DATASET RECORDS:
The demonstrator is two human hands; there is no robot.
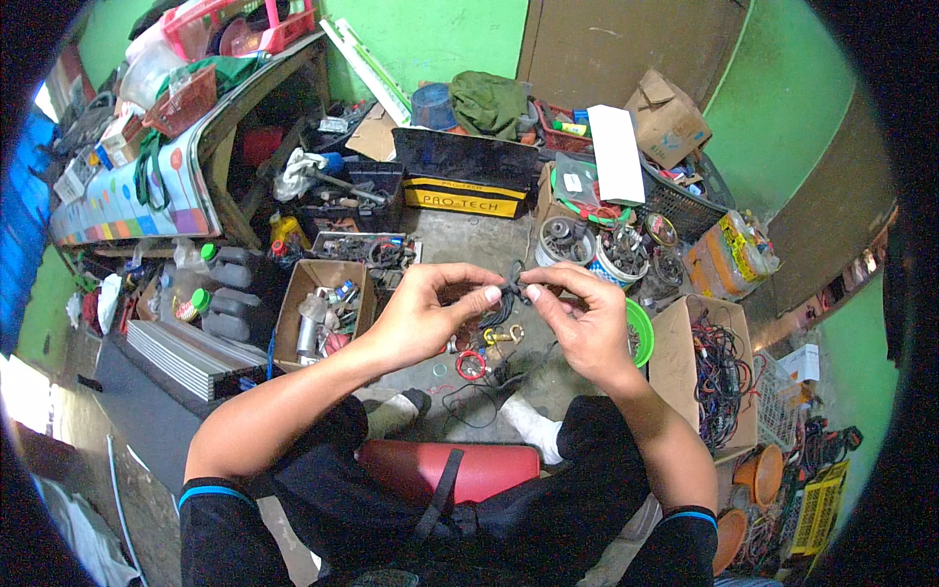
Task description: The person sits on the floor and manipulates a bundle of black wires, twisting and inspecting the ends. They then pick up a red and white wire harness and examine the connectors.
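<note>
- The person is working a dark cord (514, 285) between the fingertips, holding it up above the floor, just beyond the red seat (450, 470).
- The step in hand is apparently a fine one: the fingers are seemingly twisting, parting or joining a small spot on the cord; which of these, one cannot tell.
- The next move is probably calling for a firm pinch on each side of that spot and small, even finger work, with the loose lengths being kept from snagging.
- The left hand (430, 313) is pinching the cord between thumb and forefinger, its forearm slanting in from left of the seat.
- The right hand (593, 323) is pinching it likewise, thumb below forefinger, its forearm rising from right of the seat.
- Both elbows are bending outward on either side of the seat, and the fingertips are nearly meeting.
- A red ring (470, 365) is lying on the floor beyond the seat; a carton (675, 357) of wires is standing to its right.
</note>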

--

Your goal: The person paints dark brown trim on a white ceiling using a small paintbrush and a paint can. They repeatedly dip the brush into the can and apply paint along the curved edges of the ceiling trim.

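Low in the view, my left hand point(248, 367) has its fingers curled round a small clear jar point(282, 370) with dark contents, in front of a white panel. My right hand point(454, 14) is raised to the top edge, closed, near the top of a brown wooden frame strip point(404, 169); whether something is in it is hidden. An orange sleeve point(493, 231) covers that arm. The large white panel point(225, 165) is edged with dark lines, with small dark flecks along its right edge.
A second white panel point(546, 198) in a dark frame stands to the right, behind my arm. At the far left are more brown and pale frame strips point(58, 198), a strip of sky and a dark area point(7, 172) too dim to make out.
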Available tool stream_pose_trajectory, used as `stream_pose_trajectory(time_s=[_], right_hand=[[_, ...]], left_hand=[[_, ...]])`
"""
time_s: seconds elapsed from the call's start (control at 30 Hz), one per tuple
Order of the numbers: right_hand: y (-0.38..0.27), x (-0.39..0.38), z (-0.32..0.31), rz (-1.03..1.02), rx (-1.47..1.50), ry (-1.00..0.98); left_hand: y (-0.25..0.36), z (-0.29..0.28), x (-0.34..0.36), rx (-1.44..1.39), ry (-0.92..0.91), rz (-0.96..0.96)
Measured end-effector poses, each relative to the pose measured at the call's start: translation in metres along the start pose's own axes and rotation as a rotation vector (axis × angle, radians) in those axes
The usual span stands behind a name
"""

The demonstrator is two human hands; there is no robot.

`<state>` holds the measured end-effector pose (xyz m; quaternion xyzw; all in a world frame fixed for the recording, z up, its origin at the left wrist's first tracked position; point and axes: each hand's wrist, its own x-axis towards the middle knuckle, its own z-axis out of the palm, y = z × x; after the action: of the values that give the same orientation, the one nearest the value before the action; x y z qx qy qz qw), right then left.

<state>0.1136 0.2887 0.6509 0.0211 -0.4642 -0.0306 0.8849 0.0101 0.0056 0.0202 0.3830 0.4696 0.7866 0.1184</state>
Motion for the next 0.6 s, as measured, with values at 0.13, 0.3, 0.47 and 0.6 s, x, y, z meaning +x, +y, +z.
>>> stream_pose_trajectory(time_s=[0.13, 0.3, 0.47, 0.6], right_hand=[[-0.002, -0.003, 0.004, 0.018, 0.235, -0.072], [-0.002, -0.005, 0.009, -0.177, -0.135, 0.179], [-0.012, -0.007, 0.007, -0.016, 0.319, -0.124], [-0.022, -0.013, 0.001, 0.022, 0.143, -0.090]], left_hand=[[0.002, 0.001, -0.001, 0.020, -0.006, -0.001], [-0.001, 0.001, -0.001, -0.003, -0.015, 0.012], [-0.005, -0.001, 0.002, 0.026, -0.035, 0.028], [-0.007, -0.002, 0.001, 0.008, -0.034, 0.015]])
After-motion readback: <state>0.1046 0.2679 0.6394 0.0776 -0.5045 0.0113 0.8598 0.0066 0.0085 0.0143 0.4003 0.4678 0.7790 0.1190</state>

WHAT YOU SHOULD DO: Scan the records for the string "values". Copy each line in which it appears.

YOUR RESPONSE:
`<state>` holds the measured end-effector pose (xyz m; quaternion xyzw; all in a world frame fixed for the recording, z up, its origin at the left wrist's first tracked position; point and axes: each hand's wrist, its own x-axis towards the middle knuckle, its own z-axis out of the palm, y = z × x; after the action: of the values that give the same orientation, the one nearest the value before the action; x y z qx qy qz qw), right then left.
Motion for the next 0.6 s, as measured, with values at 0.13, 0.3, 0.47 and 0.6 s, x, y, z meaning +x, +y, +z.

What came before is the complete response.